NO. Sharing isnt caring :/


----------



## Deadly Assassin (Jun 19, 2015)

The Starry night said:


> NO. Sharing isnt caring :/


If you were hungry and I decided to share you some of my food, I'm definitely caring.


----------



## The Starry night (May 23, 2015)

Deadly Assassin said:


> If you were hungry and I decided to share you some of my food, I'm definitely caring.


In normal SA situations, no, sharing is not caring its just giving things because we're too nice to say no :/


----------



## StephCurry (Jan 11, 2016)

If it's a friend then I never say no, even though most of the time I don't want them to use my stuff. I'm too 'nice' to say no.


----------



## lizzy19 (Jun 16, 2012)

Sometimes I can get a little selfish


----------



## firestar (Jun 27, 2009)

I grew up with three brothers and one sister. I had to share everything when I was a kid. Now that I'm an adult I hate it.


----------



## SD92 (Nov 9, 2013)

If I was eating something nice and juicy, I wouldn't want to share it with anyone.


----------



## East (Jul 22, 2013)

my bf took literally one noodle from my ramen earlier and i looked at him like


----------



## ShadesOfColor (Jan 30, 2016)

Especially when they assume that sharing is acceptable based on their own wants and go ahead to take from you without asking first. I guess it goes back to kindergarten when we would share our toys and the other kids would basically steal them. Lessons learned early


----------



## andy1984 (Aug 18, 2006)

Kevin001 said:


> Anybody else hate sharing? I hate it when people ask me for something. Especially since I don't have much to begin with. I would never ask people for anything. If I don't have, I do without. It just bugs me when people constantly ask for my stuff.
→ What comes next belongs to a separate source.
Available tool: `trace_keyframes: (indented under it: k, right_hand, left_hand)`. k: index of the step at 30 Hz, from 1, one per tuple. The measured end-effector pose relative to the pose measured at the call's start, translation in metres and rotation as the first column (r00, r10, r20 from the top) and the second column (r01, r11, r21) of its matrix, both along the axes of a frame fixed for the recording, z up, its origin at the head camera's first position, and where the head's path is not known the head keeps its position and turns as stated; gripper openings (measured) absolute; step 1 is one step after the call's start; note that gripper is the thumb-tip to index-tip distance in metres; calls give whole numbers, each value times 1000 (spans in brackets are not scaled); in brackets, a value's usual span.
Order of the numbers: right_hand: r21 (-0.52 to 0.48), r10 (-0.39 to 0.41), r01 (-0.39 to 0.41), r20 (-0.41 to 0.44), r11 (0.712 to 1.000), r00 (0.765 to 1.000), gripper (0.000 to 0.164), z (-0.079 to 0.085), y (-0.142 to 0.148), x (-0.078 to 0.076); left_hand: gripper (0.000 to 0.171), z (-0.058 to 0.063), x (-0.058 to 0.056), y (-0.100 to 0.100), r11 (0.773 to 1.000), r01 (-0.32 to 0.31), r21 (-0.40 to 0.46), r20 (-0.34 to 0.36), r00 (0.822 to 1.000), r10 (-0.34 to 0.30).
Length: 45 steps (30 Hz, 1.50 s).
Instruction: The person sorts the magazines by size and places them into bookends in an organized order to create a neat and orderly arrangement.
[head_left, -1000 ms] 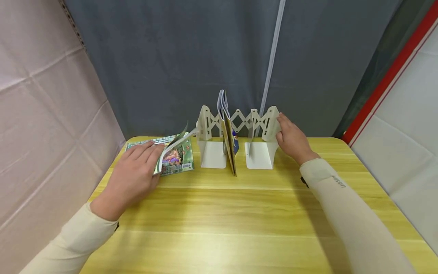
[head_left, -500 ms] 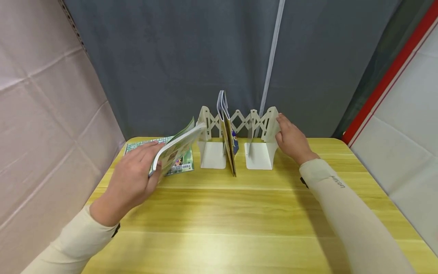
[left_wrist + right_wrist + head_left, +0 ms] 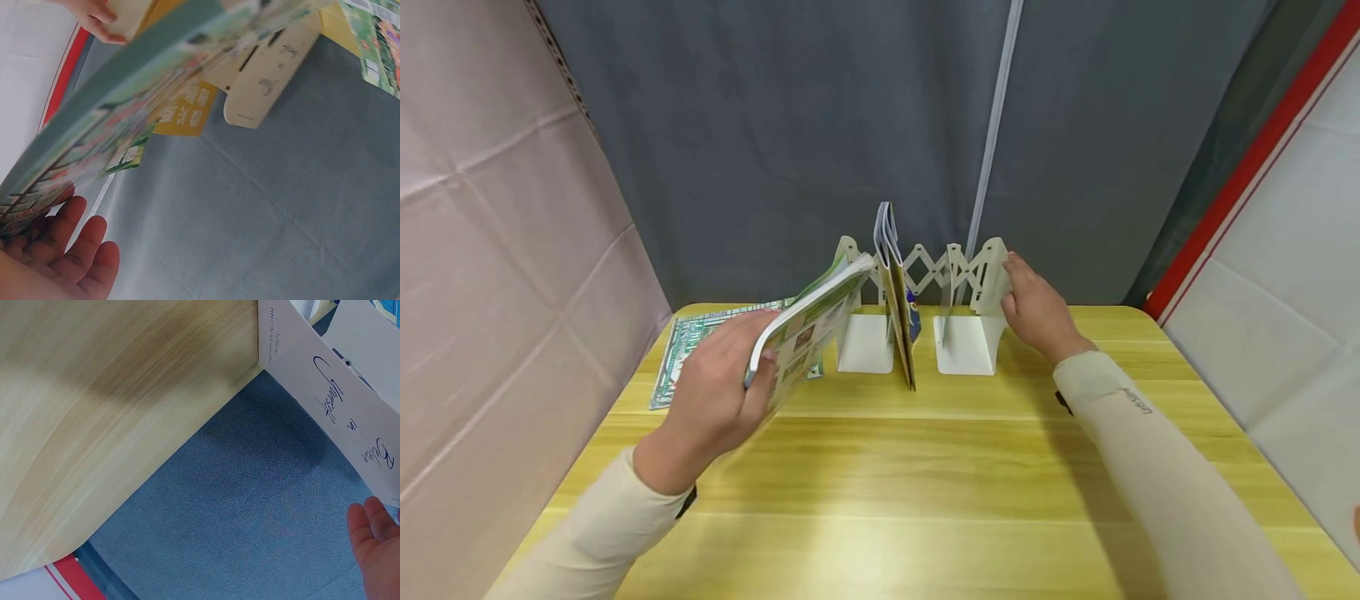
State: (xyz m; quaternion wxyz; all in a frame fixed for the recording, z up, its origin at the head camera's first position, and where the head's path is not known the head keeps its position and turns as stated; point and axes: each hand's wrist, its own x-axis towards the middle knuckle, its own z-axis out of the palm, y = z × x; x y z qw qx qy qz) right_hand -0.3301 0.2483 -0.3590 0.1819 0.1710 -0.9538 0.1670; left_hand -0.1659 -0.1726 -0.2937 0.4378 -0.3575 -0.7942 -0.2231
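My left hand (image 3: 715,396) grips a thin paperback book (image 3: 808,329) by its near end, thumb on the side facing right. The book is raised and tilted, its far end overlapping the left panel of a white expandable bookend (image 3: 865,350). In the left wrist view the book's cover (image 3: 87,131) crosses above the fingers. My right hand (image 3: 1037,312) rests its fingers against the outer face of the bookend's right panel (image 3: 997,283). Printed script runs along that panel (image 3: 331,400) in the right wrist view. A few thin books (image 3: 895,292) stand upright in the bookend.
Another book with a teal and white pattern (image 3: 692,346) lies flat at the back left of the wooden table (image 3: 880,483). A grey curtain (image 3: 775,150) hangs behind the table, and pale cloth walls (image 3: 490,275) flank it.
My left hand has lifted the book off the one lying beneath and carried it right toward the bookend, turning it more upright. The lying book has shifted slightly. My right hand stays against the panel.
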Motion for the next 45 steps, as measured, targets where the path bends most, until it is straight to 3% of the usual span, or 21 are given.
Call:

idk you shared your love of orange with us...


----------



## Kevin001 (Jan 2, 2015)

andy1984 said:


> idk you shared your love of orange with us...


I don't love orange, lol. I just picked a color.


----------



## gopherinferno (Apr 7, 2009)

awwww who's a grumpy gus???


----------



## TheInvisibleHand (Sep 5, 2015)

Who is asking you for stuff ? I thought you were a recluse .


----------



## tea111red (Nov 8, 2005)

It depends on the person and what they are wanting if I want to share.


----------



## Kevin001 (Jan 2, 2015)

TheInvisibleHand said:


> Who is asking you for stuff ? I thought you were a recluse .


I was just saying in general. I can remember roommates in college asking to borrow stuff and it got on my nerves. Nowadays its family members asking for stuff.


----------



## tea111red (Nov 8, 2005)

Take collateral if someone wants to borrow and you don't feel good about things.


----------



## Kevin001 (Jan 2, 2015)

tea111red said:


> Take collateral if someone wants to borrow and you don't feel good about things.


I said borrow but I don't mean to actually borrow, lol. Like people asking for shavers, toilet paper, food, soap,etc. Especially people that have more money than me which is most. Like I have family members that make good money but still ask to borrow stuff when they know I can barely afford the things I do have.


----------



## tea111red (Nov 8, 2005)

Kevin001 said:


> I said borrow but I don't mean to actually borrow, lol. Like people asking for shavers, toilet paper, food, soap,etc. Especially people that have more money than me which is most. Like I have family members that make good money but still ask to borrow stuff when they know I can barely afford the things I do have.


Well, sometimes w/ minor stuff I don't really care about giving it, but if I start feeling like things are getting to be too unbalanced and I am being taken advantage of, I would take a stand and just be like, "what do I get in return for giving you this?" or would just be like "you make a lot more than I do and can afford to buy it yourself, so why don't you?"

I mean, I don't really see how things would stop or not get worse if I didn't say something. Maybe you could say something like what I've said ...or something.


----------



## komorikun (Jan 11, 2009)

I don't like sharing food much at all. People often want to split appetizers at restaurants. I really hate that. And I don't like people taking sips from my drink "to just get a taste." 

And when you are in a couple, there is so much food sharing expected. Horrible. Like go away, get your own damn bag of chips or chocolate.


----------



## Kevin001 (Jan 2, 2015)

tea111red said:


> "you make a lot more than I do and can afford to buy it yourself, so why don't you?"
> 
> I mean, I don't really see how things would stop or not get worse if I didn't say something. Maybe you could say something like what I've said ...or something.


I want to say this but my anxiety is too bad, I don't want to give people a reason to resent me or dislike me either. I avoid drama/confrontation.



komorikun said:


> I don't like sharing food much at all. People often want to split appetizers at restaurants. I really hate that. And I don't like people taking sips from my drink "to just get a taste."
> 
> And when you are in a couple, there is so much food sharing expected. Horrible. Like go away, get your own damn bag of chips or chocolate.


Yes! Exactly.


----------



## tea111red (Nov 8, 2005)

Kevin001 said:


> I want to say this but my anxiety is too bad, I don't want to give people a reason to resent me or dislike me either. I avoid drama/confrontation.


Yeah, I understand that. I usually just wait till I can't take it anymore and don't care about the person hating me for saying it (or till I feel like I have nothing to lose/something to gain from saying it), lol.


----------



## burgerchuckie (May 31, 2012)

Totally.


----------